8. Concluding Remarks

Ever since Brinster and Avarbock were able to obtain healthy offspring following SSCT in mice, many investigators have made efforts to translate this model into a clinical application. In this paper, we have discussed the current state of the art and hurdles that should be overcome (summarized in Figure 1) before SSCT can be implemented clinically. Many achievements have been made since the first successful transplantation in mice, and currently we are able to maintain and propagate human SSCs in vitro for long periods of time, without loss of expression of spermatogonial markers and with maintenance of their stem cell ability to migrate to the niche in the seminiferous tubules upon transplantation. These encouraging results make SSCT a potentially powerful therapeutic strategy to preserve and restore fertility in childhood cancer patients in the future.

Future research needs to focus on a way to ensure there is no chance of reintroducing malignant cells in an individual that has just been treated and cured from a cancer. The risk of reintroducing malignancy by transplanting lingering tumor cells along with SSCs seems present as long as we cannot utterly remove them from cultures. Studies on the epigenetic stability of SSCs in culture and posttransplantation are scarce and results are contrasting. Efforts should be made to dissect the precise changes on both the genetic and epigenetic level when SSCs are cultured in an artificial environment. Adding up to this, it is unclear whether SSCT and subsequent SSC development to sperm from (epi-)genetically altered SSCs has any influence on the epigenome of the offspring. Arguably the most important factor is the health of offspring, and therefore more research should be started to assess general health of SSCT-conceived offspring in an adequate animal model with sufficiently large populations of animals, before a clinical trial in humans.

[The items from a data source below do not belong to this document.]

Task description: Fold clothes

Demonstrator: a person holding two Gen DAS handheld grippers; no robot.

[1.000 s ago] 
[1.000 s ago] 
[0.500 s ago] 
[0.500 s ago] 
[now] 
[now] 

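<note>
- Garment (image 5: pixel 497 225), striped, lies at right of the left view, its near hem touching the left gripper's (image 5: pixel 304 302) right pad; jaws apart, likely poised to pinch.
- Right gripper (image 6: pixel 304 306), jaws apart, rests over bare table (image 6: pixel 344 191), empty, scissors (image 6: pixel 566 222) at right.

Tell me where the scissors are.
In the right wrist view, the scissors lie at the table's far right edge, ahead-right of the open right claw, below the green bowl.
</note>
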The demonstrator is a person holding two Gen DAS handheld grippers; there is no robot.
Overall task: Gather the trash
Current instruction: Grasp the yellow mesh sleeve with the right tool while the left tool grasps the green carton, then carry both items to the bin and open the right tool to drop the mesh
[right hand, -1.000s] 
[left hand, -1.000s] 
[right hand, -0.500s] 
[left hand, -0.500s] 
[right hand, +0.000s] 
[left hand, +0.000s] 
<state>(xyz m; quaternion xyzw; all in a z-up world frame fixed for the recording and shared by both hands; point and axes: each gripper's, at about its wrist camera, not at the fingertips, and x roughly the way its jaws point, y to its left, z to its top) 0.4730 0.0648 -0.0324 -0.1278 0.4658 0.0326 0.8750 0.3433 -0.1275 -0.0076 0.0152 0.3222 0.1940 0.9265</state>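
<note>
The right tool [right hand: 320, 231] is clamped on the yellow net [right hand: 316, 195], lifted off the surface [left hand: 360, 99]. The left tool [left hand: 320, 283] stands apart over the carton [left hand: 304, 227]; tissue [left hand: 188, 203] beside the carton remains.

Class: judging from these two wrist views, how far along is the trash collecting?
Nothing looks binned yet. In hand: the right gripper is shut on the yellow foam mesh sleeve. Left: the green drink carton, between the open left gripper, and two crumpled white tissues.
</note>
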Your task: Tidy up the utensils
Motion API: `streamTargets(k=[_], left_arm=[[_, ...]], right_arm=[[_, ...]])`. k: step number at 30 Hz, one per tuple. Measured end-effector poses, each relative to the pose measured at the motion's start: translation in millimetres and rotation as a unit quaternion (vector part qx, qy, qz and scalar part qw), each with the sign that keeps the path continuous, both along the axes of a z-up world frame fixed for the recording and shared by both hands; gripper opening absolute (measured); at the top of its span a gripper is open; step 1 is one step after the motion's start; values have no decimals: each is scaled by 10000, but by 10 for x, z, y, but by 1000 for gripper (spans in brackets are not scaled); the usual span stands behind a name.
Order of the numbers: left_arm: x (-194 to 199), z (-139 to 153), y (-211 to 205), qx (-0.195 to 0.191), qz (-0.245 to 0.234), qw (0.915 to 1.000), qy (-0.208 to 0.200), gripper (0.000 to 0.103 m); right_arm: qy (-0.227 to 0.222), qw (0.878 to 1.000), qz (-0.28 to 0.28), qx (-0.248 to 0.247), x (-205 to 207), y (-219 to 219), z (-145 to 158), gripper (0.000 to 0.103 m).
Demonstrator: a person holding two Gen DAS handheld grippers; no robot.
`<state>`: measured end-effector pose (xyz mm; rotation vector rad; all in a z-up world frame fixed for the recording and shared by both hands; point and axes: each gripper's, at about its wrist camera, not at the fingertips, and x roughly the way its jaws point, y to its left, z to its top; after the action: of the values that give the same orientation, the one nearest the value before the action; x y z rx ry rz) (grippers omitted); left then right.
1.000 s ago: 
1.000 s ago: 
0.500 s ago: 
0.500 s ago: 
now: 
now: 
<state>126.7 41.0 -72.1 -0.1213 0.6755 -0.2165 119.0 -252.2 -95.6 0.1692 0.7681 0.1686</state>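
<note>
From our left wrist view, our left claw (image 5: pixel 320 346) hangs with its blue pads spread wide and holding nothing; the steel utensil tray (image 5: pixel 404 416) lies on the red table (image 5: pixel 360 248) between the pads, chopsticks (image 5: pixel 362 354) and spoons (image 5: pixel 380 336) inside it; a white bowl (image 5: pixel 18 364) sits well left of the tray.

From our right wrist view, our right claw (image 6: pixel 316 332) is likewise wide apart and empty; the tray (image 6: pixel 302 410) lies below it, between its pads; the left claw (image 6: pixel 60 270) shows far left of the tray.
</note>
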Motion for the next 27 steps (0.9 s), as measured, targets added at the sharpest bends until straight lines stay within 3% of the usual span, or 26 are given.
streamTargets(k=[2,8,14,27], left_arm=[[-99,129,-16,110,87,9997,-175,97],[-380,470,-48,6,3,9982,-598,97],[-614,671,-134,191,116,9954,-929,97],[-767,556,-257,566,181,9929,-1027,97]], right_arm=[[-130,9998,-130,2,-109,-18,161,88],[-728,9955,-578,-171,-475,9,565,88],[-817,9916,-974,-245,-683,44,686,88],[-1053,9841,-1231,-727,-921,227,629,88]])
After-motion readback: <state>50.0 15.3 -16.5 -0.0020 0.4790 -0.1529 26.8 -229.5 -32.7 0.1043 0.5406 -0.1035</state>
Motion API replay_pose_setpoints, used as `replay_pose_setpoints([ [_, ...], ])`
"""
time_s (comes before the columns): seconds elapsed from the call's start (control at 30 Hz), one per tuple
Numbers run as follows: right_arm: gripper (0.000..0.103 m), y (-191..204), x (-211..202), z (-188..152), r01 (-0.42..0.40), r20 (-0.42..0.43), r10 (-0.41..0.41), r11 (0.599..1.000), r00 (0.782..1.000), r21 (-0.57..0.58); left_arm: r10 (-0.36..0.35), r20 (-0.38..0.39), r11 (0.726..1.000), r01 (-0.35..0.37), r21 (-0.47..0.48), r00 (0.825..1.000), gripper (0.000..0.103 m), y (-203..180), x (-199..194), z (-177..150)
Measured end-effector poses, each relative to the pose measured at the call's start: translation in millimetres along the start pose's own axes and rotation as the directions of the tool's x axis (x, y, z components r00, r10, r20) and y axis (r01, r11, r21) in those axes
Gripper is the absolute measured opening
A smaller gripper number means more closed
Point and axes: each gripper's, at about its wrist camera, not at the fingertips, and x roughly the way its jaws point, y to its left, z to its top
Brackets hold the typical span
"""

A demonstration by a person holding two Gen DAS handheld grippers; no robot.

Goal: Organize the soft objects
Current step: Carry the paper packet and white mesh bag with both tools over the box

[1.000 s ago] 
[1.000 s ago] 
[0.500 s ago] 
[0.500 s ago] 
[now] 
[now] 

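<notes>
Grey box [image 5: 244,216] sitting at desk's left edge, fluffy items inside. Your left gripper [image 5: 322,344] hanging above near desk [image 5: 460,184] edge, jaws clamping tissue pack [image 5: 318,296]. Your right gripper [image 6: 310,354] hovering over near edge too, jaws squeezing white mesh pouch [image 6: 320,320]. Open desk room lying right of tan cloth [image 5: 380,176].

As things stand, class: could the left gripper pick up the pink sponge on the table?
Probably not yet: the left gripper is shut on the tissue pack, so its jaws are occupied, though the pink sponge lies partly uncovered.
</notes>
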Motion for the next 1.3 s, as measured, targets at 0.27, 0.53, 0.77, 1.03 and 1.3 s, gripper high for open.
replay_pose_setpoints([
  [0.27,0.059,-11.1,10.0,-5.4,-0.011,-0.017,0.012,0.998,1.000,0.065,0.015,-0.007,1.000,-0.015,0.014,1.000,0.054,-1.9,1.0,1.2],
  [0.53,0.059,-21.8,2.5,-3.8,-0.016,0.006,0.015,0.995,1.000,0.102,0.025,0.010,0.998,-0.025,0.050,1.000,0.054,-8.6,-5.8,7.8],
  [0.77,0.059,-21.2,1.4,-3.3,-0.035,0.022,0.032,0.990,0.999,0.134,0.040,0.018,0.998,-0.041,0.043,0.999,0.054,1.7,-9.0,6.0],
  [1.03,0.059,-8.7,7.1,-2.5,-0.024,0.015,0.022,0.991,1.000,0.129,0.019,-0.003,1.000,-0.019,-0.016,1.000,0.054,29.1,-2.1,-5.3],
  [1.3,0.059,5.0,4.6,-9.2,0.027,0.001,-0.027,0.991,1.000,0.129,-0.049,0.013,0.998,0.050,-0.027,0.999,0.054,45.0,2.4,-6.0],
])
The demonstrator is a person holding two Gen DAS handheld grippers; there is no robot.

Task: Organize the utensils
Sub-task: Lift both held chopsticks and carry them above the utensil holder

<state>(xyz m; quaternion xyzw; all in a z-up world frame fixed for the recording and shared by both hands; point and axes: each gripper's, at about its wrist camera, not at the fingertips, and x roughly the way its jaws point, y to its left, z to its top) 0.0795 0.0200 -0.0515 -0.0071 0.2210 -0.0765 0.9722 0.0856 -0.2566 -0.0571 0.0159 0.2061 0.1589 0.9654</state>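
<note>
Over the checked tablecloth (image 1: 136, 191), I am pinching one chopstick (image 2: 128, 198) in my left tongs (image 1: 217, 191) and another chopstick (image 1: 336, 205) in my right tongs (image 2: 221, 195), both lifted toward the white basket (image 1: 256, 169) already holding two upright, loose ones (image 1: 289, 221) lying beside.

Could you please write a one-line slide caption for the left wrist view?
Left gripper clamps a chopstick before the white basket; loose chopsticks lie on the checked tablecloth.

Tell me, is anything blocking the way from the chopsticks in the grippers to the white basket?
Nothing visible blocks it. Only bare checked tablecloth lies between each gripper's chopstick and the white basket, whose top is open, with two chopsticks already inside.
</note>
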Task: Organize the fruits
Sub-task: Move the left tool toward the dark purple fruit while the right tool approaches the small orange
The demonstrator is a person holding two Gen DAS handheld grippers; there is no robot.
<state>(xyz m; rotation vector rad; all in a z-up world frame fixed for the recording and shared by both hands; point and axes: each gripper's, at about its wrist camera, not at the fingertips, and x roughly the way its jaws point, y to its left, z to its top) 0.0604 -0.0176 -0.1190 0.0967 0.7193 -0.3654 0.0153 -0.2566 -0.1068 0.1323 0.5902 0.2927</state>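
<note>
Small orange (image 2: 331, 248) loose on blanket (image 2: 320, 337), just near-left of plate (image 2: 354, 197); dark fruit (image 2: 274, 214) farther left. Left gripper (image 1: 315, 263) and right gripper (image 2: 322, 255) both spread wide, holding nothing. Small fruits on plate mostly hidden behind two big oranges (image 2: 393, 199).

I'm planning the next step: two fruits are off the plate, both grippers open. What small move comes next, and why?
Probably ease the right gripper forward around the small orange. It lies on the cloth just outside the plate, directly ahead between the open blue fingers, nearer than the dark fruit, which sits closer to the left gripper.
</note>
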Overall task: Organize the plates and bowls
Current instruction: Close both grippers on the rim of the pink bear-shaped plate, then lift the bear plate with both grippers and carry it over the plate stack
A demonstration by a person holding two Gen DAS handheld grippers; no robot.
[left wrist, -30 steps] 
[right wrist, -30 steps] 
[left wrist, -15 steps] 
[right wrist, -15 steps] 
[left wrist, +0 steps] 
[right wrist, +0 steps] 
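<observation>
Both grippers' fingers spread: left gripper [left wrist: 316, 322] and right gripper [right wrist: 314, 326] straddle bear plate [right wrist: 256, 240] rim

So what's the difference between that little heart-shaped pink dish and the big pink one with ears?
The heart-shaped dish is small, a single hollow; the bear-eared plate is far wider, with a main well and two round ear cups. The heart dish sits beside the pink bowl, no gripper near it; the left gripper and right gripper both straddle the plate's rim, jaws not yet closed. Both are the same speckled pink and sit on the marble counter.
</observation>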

Modern next-generation sequencing techniques make it more and more feasible to map the entire (epi-)genome of a cell culture or cell population on the single nucleotide level [125-127] and there are already a number of publications available that describe genome-wide DNA methylation for a range of male reproductive cell types [128, 129]. These advances provide us with a powerful tool to generate much needed information on how SSCs react to an in vitro culture environment in terms of methylation and base pair alterations. Steady progress concerning SSCT techniques is ongoing and this is why many researchers and clinicians are becoming increasingly confident that SSCT is viable as a way to restore fertility in prepubertal cancer patients. All in all, SSCT is a promising technique that will be beneficial for many young individuals diagnosed with cancer in the near future.